Sebagai sebuah teks sastra modern ia beredar lewat sarana tulisan. Dongeng
modern (modern fairy stories) adalah cerita fantasi modern (modern fantasy
stories). Jadi, ia dapat dikategorikan sebagai genre cerita fantasi. Selain
dimaksudkan untuk memberikan cerita menarik dan ajaran moral tertentu,
dongeng modern juga tampil sebagai sebuah karya seni yang memiliki unsur-
unsur keindahan, yang antara lain dicapai lewat kemenarikan cerita,
penokohan, pengaluran, dan stile. Contoh dari dongeng modern yaitu cerita-
cerita seperti Harry Potter (J.K Rowling), Lord of the Rings (J.R.R Tolkien),
Goosebumps (R.L Stine), juga buku-buku cerita karya HC. Anderson, dan
untuk karya sastra Indonesia yaitu buku Hilangnya Ayam Bertelur Emas
(Djokolelono) dan Putri Berwajah Buruk (Poppy Donggo Hutagalung).

5. Cerita Wayang
Warisan seni-budaya adiluhung. Bangsa indonesia memiliki warisan
seni-budaya yang tinggi nilainya, yaitu yang berupa cerita wayang.
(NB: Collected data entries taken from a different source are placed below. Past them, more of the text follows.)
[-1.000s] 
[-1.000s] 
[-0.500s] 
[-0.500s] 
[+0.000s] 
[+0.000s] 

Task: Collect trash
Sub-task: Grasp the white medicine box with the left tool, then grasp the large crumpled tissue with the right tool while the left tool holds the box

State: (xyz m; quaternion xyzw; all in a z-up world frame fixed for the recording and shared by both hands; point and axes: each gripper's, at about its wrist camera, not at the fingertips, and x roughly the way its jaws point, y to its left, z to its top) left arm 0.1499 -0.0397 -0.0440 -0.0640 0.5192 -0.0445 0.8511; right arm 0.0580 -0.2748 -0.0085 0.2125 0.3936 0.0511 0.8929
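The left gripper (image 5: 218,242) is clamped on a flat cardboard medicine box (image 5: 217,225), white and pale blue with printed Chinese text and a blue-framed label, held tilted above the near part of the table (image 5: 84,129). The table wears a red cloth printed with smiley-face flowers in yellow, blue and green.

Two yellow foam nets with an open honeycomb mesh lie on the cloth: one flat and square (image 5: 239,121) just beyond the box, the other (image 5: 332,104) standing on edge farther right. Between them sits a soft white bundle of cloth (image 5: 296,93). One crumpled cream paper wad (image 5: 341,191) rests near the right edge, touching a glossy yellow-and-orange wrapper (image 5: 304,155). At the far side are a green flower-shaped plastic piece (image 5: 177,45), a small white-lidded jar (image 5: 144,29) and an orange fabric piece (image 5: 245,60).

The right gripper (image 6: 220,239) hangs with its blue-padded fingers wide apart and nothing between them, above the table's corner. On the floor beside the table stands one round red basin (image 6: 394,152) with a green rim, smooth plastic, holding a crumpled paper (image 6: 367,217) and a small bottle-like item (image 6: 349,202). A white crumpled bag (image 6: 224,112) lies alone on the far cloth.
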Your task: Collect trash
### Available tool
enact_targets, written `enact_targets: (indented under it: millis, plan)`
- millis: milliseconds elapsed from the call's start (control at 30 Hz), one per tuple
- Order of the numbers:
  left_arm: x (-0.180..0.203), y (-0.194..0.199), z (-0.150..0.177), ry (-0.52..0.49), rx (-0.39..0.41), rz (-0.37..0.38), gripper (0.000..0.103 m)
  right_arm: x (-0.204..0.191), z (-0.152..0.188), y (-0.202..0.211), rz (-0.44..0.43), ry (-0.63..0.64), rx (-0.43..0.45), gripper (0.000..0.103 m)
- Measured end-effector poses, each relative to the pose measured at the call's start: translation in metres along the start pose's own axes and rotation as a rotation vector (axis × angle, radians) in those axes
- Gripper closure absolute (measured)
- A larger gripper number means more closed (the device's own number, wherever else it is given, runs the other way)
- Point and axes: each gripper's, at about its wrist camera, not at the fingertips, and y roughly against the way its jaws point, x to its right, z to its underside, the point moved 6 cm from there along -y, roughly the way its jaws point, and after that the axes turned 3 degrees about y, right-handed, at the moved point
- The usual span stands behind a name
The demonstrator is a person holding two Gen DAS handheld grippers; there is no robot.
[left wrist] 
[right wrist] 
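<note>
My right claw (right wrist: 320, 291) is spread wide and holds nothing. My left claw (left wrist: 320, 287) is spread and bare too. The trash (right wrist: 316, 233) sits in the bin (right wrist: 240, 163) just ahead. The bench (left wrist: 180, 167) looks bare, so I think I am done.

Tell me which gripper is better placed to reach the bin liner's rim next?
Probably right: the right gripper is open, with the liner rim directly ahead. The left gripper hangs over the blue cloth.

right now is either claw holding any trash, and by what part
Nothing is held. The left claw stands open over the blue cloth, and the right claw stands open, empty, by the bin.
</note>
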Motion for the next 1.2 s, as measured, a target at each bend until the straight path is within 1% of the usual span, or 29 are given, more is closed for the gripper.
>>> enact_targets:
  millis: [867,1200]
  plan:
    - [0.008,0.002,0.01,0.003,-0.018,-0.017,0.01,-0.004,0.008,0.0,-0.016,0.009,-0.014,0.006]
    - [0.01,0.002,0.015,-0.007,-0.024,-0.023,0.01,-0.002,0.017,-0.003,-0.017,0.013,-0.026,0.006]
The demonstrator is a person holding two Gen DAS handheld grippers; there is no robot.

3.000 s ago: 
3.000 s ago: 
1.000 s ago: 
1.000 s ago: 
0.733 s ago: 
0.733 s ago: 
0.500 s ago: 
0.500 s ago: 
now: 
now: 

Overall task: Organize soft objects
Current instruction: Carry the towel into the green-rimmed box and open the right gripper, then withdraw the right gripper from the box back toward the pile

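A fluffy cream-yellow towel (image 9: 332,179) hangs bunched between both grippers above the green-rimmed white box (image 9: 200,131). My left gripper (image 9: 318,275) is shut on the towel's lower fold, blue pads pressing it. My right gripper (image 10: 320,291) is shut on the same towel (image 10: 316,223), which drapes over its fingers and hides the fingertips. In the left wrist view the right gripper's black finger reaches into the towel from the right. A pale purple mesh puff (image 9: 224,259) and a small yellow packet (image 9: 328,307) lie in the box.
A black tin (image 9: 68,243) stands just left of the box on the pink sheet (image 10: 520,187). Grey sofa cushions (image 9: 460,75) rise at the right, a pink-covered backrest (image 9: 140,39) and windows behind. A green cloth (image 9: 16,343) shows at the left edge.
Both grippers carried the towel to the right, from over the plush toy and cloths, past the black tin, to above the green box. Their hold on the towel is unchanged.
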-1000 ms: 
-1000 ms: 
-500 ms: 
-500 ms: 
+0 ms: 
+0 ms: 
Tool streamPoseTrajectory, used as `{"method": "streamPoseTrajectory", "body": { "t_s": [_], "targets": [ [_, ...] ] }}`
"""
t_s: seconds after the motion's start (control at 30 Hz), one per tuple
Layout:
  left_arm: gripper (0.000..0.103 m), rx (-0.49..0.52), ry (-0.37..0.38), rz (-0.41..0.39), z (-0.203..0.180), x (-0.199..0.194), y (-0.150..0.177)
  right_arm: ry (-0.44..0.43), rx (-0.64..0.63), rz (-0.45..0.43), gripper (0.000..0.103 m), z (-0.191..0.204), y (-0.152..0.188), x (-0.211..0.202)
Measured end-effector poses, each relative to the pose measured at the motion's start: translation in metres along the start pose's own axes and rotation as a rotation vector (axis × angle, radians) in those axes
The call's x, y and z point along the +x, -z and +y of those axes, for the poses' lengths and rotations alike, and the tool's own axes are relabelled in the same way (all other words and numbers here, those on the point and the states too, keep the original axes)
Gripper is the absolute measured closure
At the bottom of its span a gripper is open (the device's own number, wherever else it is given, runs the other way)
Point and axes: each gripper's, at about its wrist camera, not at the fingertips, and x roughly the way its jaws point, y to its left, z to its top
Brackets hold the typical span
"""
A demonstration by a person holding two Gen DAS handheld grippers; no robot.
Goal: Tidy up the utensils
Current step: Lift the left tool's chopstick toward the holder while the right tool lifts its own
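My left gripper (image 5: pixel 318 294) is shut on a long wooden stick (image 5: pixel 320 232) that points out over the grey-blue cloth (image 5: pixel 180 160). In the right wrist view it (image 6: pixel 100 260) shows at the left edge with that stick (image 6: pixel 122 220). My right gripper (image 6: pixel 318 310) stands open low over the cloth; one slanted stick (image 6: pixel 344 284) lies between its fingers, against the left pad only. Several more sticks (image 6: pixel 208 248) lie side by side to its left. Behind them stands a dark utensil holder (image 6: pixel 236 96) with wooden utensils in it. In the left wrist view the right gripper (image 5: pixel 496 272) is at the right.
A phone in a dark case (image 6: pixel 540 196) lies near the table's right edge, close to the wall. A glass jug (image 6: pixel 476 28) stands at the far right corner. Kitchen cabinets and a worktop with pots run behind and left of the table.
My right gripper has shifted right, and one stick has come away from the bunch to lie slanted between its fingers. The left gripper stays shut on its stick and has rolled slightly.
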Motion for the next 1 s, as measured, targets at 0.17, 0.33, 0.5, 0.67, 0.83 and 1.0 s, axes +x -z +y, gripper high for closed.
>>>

Cerita
wayang dan perwayangan merupakan sebuah warisan budaya nenek moyang
yang telah bereksistensi sejah zaman prasejarah.
Wayang adalah sebuah wiracerita yang berpakem pada dua karya besar,
yaitu Ramayana dan Mahabharata. Cerita wayang mula-mula diceritakan
secara lisan turun-temurun dan tiap pencerita-penyanyi menambah dari yang
sebelumnya, termasuk mengkreasikan bahasa penyampaiannya.

Nilai cerita wayang. Nilai cerita wayang dapat ditentukan dalam berbagai
aspek perwayangan, baik yang menyangkut unsur-unsur cerita wayang
maupun yang melibatkan aspek pementasannya sebagaimana terlihat dalam
pentas wayang kulit. Unsur cerita wayang yang dimaksud antara lain dan
terutama dapat dilihat dari aspek ajaran moral yang dikandung, alur cerita,
dan karakter tokoh.
Cerita wayang pada intinya mengisahkan kepahlawanan para tokoh yang
berwatak baik dalam menghadapi dan menumpas tokoh yang berwatak jahat.
Plot cerita wayang juga sudah memiliki pola alur yang sudah pasti sesuai
dengan ajaran moral yang ingin disampaikan. Ajaran moral dan pola alur
yang sudah pasti terkandung dalam cerita wayang dapat terjadi karena
didukung oleh pola karakter yang juga sudah pasti.
Pelestarian cerita wayang. Cerita wayang haruslah diperkenalkan kepada
anak-anak Indonesia yang salah satunya lewat bacaan sastra. Artinya, cerita
wayang dikemas ulang ke dalam berbagai genre sastra anak untuk dijadikan
sebagai salah satu bacaan alternatif. Hal ini mengingat bahwa cerita wayang
selama ini kurang populer dan mewaris lewat pertunjukan wayang kulit.
Selain penulisan ulang dan penyediaan buku cerita wayang, pelestarian
cerita wayang juga dapat ditempuh lewat cara-cara tradisonal dan alami. Cara
yang dimaksud adalah mengishkan cerita wayang itu kepada anak-anak secara
lisan.

6. Nyanyian Rakyat
Nyanyian rakyat (folksong) merupakan salah satu bentuk sastra tradisonal
yang benyak dikenal dan dinyanyikan hingga kini. Sebagai salah satu bentuk
kesenian tradisonal, pada umumnya nyanyian rakyat tidak diketahui
penciptanya karena saat nyanyian itu diciptakan rasa kebersamaan masih jauh
lebih dipentingkan daripada kepentingan individual. Dan nyanyian rakyat
juga tidak dituliskan, maka ia juga mewaris secara turun-temurun secara lisan
dengan dinyanyikan secara langsung.
Di berbagai daerah kelompok masyarakat Indonesia dapat ditemukan
berbagai nyanyian rakyat khas daerah-daerah itu, misalnya nyanyian rakyat
Sunda, Bali, Bugis, Maluku, Jawa, dan lain-lain.